At every moment we are dealing with an infinitely sensitive medium which
stirs creative energies that give form to the slightest of our
thought-vibrations. This power is inherent in us because of our
spiritual nature, and we cannot divest ourselves of it. It is our truly
tremendous heritage because it is a power which, if not intelligently
brought into lines of orderly activity, will spend its uncontrolled
forces in devastating energy. If it is not used to build up, it will
destroy. And there is nothing exceptional in this: it is merely the
reappearance on the plane of the universal and undifferentiated of the
same principle that pervades all the forces of Nature. Which of these is
not destructive unless drawn off into some definite direction?
Accumulated steam, accumulated electricity, accumulated water, will at
length burst forth, carrying destruction all around; but, drawn off
through suitable channels, they become sources of constructive power,
inexhaustible as Nature itself.
And here let me pause to draw attention to this idea of accumulation.
The greater the accumulation of energy, the greater the danger if it be
not directed into a proper order, and the greater the power if it be.

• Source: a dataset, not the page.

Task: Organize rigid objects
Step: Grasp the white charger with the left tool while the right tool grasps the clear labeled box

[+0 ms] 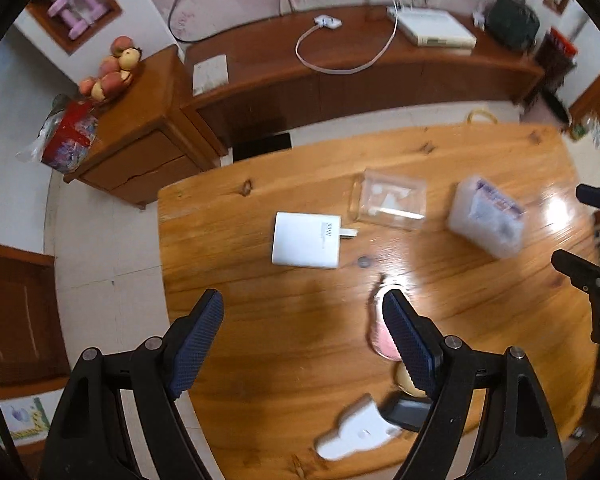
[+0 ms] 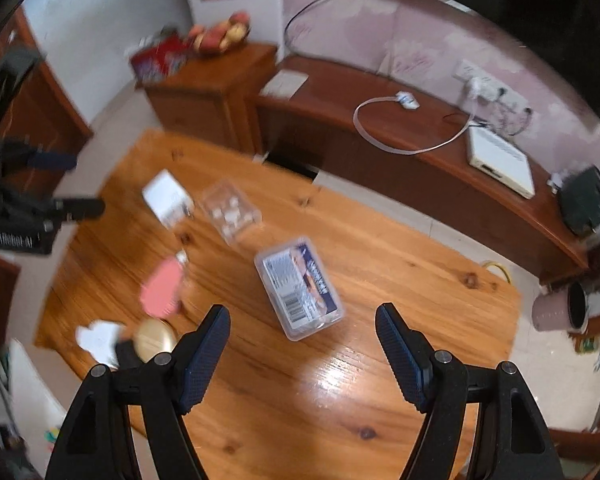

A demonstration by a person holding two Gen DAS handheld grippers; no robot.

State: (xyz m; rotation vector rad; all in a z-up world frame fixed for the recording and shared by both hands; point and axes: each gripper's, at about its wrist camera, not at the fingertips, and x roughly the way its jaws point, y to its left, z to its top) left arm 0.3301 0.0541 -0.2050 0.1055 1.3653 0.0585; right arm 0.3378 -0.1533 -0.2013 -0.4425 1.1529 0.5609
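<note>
Two hand-held grippers above a wooden table strewn with small rigid items, at the approach stage of a tidying task — nothing has yet been picked up, by the look of it.

Left gripper: jaws wide, nothing between the pads; it points steeply down over bare wood. A white charger plug lies just ahead of its fingertips. A pink oval item sits partly hidden behind its right-hand finger; whether the two touch cannot be told.

Right gripper: jaws parted to a moderate width and empty. A lidded clear box with a printed label lies just ahead of it, roughly in line with the gap, apart from both pads.

Other items: a clear plastic case beside the charger, a round gold-coloured object, a white moulded piece and a dark block near the table's near edge. Blur hides finer detail.

Judgement — the likely step is selecting a first object for each hand. The next move calls for lowering each gripper until its pads straddle the target, the right across the labelled box's narrower side, then closing; the smooth box may slide on the glossy wood.
</note>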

Fortunately for mankind the physical forces, such as electricity, do not
usually subsist in a highly concentrated form. Occasionally
circumstances concur to produce such concentration, but as a rule the
elements of power are more or less equally dispersed. Similarly, for the
mass of mankind, this spiritual power has not yet reached a very high
degree of concentration. Every mind, it is true, must be in some measure
a centre of concentration, for otherwise it would have no conscious
individuality; but the power of the individualised mind rapidly rises as
it recognises its unity with the Infinite life, and its
thought-currents, whether well or ill directed, then assume a
proportionately great significance.
Hence the ill effects of wrongly directed thought are in some degree
mitigated in the great mass of mankind, and many causes are in operation
to give a right direction to their thoughts, though the thinkers
themselves are ignorant of what thought-power is. To give a right
direction to the thoughts of ignorant thinkers is the purpose of much
religious teaching, which these uninstructed ones must accept by faith
in bare authority because they are unable to realise its true import.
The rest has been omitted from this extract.